§ **SOURCE MATERIAL**:
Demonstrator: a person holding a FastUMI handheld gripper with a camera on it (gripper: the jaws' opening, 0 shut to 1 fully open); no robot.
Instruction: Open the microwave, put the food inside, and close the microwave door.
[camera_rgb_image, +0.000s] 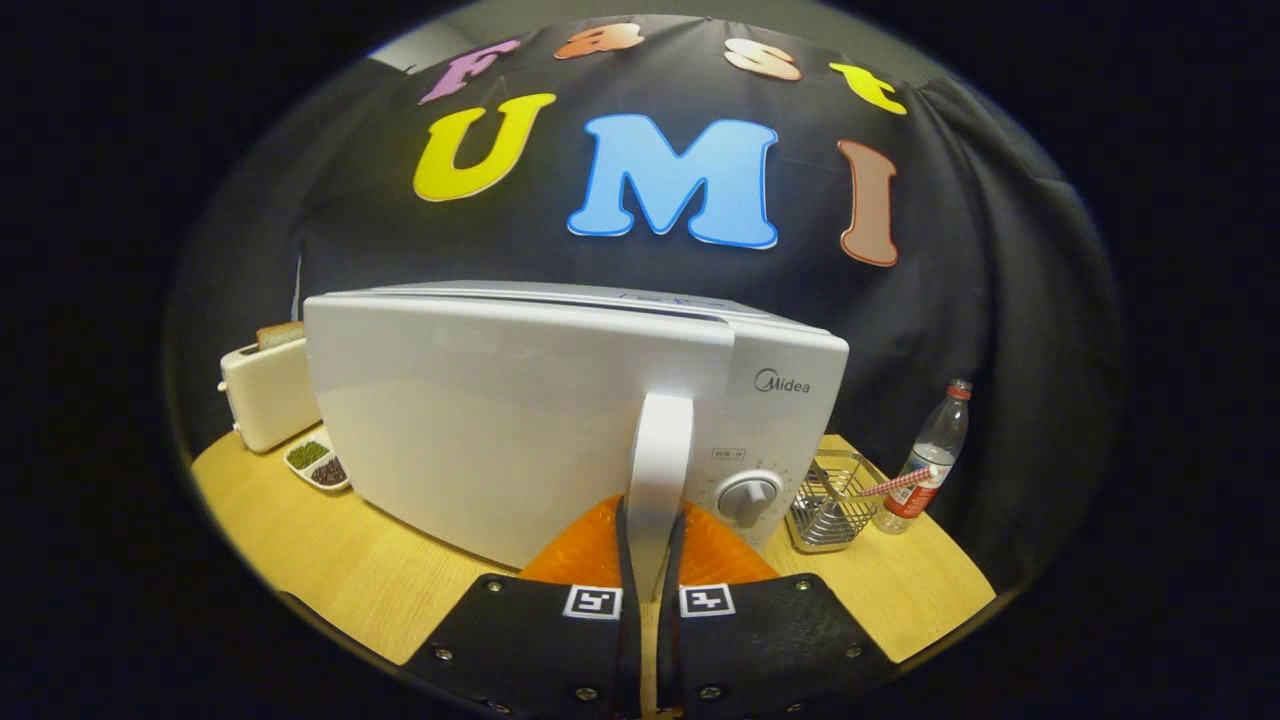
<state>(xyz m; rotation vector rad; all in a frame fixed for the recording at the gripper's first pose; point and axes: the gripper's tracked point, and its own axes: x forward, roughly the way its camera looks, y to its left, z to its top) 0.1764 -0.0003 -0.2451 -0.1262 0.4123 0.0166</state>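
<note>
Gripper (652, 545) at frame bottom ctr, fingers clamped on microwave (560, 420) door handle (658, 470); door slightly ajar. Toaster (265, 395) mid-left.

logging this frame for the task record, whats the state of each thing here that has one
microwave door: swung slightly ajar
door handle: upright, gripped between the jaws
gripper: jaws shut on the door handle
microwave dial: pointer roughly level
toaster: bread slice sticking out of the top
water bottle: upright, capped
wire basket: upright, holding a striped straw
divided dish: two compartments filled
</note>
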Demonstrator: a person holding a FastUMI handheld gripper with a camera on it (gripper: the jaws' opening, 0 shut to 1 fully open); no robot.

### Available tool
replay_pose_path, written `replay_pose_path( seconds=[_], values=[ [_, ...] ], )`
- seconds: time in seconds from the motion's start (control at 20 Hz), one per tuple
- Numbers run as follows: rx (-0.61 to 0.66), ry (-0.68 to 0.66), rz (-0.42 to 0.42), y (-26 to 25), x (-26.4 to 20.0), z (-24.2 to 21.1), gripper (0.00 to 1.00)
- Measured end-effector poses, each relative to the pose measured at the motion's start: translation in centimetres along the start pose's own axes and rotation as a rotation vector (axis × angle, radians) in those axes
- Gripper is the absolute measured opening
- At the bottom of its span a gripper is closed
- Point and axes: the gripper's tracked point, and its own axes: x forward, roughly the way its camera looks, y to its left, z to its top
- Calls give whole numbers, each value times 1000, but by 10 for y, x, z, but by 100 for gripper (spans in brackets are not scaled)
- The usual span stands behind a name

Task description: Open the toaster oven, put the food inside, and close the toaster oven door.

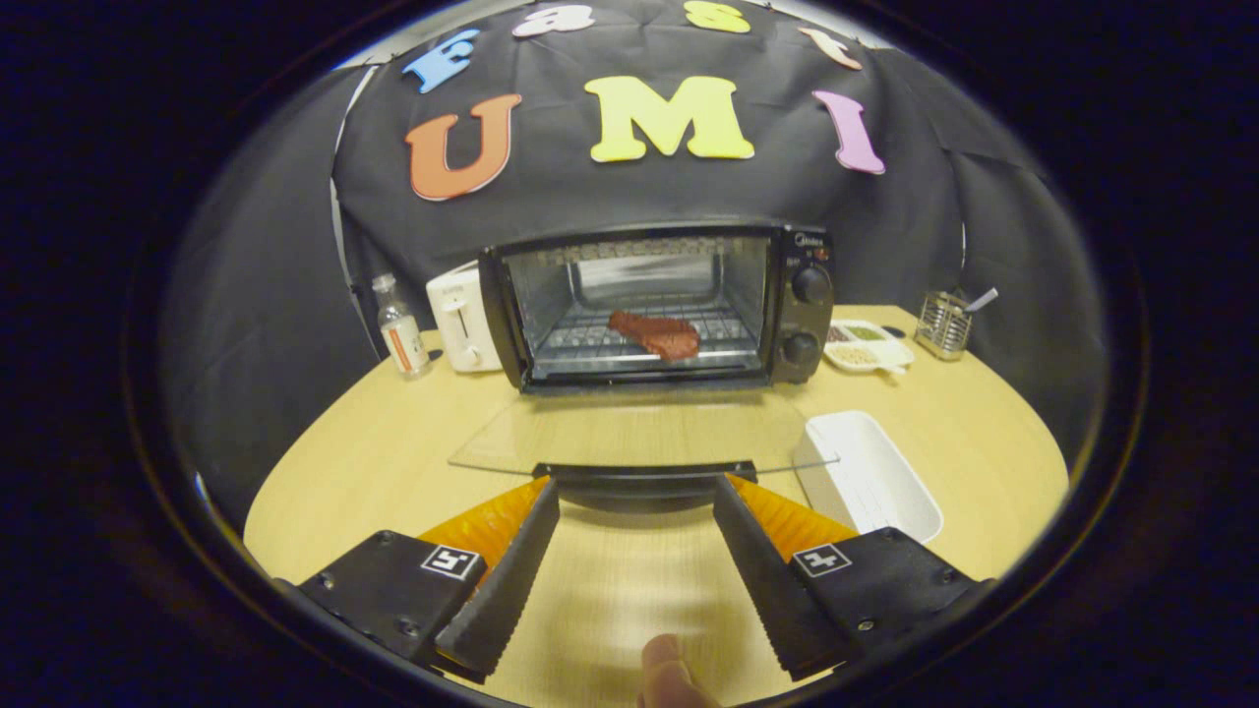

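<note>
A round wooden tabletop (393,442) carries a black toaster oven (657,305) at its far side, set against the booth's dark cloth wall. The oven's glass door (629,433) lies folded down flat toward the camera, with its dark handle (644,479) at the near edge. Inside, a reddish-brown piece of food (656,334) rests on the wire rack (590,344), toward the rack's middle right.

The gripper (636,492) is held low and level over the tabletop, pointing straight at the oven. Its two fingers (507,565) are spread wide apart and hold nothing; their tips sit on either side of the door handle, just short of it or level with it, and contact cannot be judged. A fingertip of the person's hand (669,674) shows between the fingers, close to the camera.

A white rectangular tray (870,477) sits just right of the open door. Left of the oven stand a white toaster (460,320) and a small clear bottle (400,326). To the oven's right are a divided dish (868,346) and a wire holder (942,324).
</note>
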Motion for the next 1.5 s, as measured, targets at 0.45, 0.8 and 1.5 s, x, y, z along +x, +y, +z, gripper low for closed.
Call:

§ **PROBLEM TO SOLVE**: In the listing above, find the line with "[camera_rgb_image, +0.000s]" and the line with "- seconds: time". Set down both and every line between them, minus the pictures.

§ **ANSWER SPACE**:
[camera_rgb_image, +0.000s] 
<state>(xyz m; rotation vector rad; all in a frame fixed for the recording at the gripper's first pose; point and axes: the gripper's tracked point, and its own axes: x forward, roughly the way its camera looks, y to its left, z to its top) 0.1764 -0.0003 -0.2451 -0.1262 0.4123 0.0166</state>
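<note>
Gripper (652, 545) at frame bottom ctr, fingers clamped on microwave (560, 420) door handle (658, 470); door slightly ajar. Toaster (265, 395) mid-left.

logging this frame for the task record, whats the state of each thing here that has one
microwave door: swung slightly ajar
door handle: upright, gripped between the jaws
gripper: jaws shut on the door handle
microwave dial: pointer roughly level
toaster: bread slice sticking out of the top
water bottle: upright, capped
wire basket: upright, holding a striped straw
divided dish: two compartments filled
</note>
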Demonstrator: a person holding a FastUMI handheld gripper with a camera on it (gripper: the jaws' opening, 0 shut to 1 fully open); no robot.

### Available tool
replay_pose_path, written `replay_pose_path( seconds=[_], values=[ [_, ...] ], )`
- seconds: time in seconds from the motion's start (control at 20 Hz), one per tuple

This exercise requires no additional output.